◆ Your objective
Using the records that appear below, write out exactly the lines from the one with "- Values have" through the one with "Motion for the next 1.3", keeping both end lines.

____ Available data

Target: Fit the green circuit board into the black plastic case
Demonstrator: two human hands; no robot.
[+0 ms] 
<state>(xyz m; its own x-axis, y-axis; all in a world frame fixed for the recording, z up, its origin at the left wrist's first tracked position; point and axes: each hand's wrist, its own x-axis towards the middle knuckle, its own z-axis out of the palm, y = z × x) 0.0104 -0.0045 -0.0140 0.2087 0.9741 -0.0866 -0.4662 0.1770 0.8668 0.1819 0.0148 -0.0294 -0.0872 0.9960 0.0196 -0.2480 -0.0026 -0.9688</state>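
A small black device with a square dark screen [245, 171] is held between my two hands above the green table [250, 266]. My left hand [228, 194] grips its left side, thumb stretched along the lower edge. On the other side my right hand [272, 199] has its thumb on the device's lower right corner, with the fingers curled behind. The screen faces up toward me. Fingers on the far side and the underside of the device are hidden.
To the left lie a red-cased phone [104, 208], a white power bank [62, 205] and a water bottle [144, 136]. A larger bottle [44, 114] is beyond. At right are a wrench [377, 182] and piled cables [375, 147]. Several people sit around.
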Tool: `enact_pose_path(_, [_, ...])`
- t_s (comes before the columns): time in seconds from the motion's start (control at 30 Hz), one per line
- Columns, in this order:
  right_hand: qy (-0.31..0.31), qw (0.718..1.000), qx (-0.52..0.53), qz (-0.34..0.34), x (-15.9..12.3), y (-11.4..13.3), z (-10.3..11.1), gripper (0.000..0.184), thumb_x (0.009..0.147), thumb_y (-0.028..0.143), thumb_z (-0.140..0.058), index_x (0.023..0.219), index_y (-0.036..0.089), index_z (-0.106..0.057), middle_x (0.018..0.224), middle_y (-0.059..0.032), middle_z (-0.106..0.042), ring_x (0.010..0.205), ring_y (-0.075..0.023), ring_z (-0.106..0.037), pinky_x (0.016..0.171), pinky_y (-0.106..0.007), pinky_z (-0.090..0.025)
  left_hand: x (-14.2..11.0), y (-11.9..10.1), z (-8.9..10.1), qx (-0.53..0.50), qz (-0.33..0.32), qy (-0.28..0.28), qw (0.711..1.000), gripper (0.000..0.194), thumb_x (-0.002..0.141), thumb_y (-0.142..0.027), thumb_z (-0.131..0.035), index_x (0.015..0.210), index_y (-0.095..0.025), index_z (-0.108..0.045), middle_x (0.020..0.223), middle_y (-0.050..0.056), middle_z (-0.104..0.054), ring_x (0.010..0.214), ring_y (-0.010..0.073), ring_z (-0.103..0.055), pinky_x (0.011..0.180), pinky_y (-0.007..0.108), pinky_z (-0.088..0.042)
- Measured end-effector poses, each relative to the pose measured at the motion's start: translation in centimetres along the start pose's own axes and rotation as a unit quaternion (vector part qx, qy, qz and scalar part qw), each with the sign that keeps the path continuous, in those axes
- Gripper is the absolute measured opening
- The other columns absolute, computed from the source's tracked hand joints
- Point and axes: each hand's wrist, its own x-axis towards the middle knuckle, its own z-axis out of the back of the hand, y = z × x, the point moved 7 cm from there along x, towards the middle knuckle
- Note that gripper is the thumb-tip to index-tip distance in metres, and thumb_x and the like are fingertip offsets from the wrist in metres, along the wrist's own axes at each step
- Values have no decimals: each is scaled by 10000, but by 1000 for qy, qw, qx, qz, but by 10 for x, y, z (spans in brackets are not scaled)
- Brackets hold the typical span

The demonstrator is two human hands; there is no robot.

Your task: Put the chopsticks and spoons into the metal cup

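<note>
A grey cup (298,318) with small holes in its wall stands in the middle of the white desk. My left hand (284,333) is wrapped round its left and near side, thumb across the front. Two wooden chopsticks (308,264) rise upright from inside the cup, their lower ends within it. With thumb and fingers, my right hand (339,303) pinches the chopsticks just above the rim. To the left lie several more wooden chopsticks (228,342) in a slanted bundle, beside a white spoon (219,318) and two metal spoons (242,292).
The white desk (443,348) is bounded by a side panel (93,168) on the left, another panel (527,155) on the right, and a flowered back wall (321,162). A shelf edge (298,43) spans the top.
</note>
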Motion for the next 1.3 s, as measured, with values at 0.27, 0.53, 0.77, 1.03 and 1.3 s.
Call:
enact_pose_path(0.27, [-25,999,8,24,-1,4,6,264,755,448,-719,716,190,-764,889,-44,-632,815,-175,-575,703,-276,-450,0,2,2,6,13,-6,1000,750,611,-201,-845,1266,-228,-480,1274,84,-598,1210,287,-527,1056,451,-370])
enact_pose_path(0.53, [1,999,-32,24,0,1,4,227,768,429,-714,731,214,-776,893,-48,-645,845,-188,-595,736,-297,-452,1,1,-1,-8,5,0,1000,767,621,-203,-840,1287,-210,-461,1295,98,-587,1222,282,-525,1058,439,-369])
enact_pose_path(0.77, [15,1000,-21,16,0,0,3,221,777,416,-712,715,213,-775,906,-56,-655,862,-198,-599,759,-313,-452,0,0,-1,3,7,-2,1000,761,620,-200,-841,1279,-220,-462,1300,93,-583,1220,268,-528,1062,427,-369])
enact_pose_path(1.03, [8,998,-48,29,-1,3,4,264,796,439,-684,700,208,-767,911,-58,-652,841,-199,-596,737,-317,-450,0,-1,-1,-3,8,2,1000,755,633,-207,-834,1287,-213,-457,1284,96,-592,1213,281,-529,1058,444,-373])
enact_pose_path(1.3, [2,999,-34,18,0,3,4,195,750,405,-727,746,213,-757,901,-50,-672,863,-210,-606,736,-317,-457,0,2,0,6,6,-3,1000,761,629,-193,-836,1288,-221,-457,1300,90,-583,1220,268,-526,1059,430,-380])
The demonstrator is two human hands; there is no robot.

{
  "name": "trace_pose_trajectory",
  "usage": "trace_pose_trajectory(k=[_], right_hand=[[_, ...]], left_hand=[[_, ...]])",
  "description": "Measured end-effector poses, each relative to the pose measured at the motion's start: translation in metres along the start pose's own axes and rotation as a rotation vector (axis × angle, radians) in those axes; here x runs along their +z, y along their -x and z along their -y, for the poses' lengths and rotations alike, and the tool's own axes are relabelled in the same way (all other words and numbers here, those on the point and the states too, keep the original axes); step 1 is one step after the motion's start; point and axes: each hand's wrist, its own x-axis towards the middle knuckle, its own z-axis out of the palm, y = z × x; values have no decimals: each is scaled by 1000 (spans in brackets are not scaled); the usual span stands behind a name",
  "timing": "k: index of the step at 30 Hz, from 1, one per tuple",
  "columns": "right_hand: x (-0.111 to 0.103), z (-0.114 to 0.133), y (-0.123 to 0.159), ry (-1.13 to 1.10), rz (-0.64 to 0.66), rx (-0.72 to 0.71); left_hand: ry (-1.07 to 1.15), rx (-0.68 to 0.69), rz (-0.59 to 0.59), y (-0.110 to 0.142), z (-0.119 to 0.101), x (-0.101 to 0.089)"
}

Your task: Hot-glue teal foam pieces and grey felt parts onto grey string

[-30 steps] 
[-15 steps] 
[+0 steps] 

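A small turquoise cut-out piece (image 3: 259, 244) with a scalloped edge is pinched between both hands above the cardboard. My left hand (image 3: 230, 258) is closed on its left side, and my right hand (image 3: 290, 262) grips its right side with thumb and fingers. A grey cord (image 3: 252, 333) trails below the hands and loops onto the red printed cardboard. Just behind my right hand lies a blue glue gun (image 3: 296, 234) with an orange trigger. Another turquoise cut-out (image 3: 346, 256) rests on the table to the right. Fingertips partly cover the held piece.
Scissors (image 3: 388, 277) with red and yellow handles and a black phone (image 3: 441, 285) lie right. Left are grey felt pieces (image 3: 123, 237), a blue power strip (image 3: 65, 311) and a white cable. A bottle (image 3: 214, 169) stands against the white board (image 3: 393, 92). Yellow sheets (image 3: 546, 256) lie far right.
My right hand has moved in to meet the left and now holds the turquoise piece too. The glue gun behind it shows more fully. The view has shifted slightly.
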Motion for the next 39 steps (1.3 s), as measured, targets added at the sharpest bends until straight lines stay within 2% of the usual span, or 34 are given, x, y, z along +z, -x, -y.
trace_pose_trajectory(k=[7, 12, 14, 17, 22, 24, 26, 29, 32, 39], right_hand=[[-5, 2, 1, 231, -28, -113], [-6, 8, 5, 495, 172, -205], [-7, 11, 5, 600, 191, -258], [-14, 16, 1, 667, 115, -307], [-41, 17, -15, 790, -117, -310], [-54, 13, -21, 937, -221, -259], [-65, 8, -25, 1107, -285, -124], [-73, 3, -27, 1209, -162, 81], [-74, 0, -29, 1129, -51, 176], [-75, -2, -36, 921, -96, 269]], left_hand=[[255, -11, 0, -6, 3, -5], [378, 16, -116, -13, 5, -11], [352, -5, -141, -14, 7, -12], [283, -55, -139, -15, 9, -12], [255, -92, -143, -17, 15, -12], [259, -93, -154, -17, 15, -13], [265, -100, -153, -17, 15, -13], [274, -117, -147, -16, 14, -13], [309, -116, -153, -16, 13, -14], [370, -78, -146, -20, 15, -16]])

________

◆ Worked solution
- Values have no decimals: each is scaled by 10000, but by 1000 for qy, qw, qx, qz, but by 10 for x, y, z (spans in brackets are not scaled)
- Brackets hold the typical span

The demonstrator is two human hands; there is no robot.

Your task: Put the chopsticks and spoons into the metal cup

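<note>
A grey cup (298,318) with small holes in its wall stands in the middle of the white desk. My left hand (284,333) is wrapped round its left and near side, thumb across the front. Two wooden chopsticks (308,264) rise upright from inside the cup, their lower ends within it. With thumb and fingers, my right hand (339,303) pinches the chopsticks just above the rim. To the left lie several more wooden chopsticks (228,342) in a slanted bundle, beside a white spoon (219,318) and two metal spoons (242,292).
The white desk (443,348) is bounded by a side panel (93,168) on the left, another panel (527,155) on the right, and a flowered back wall (321,162). A shelf edge (298,43) spans the top.
</note>
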Motion for the next 1.3 s, as measured, with values at 0.27, 0.53, 0.77, 1.03 and 1.3 s.

The output is complete as it stands.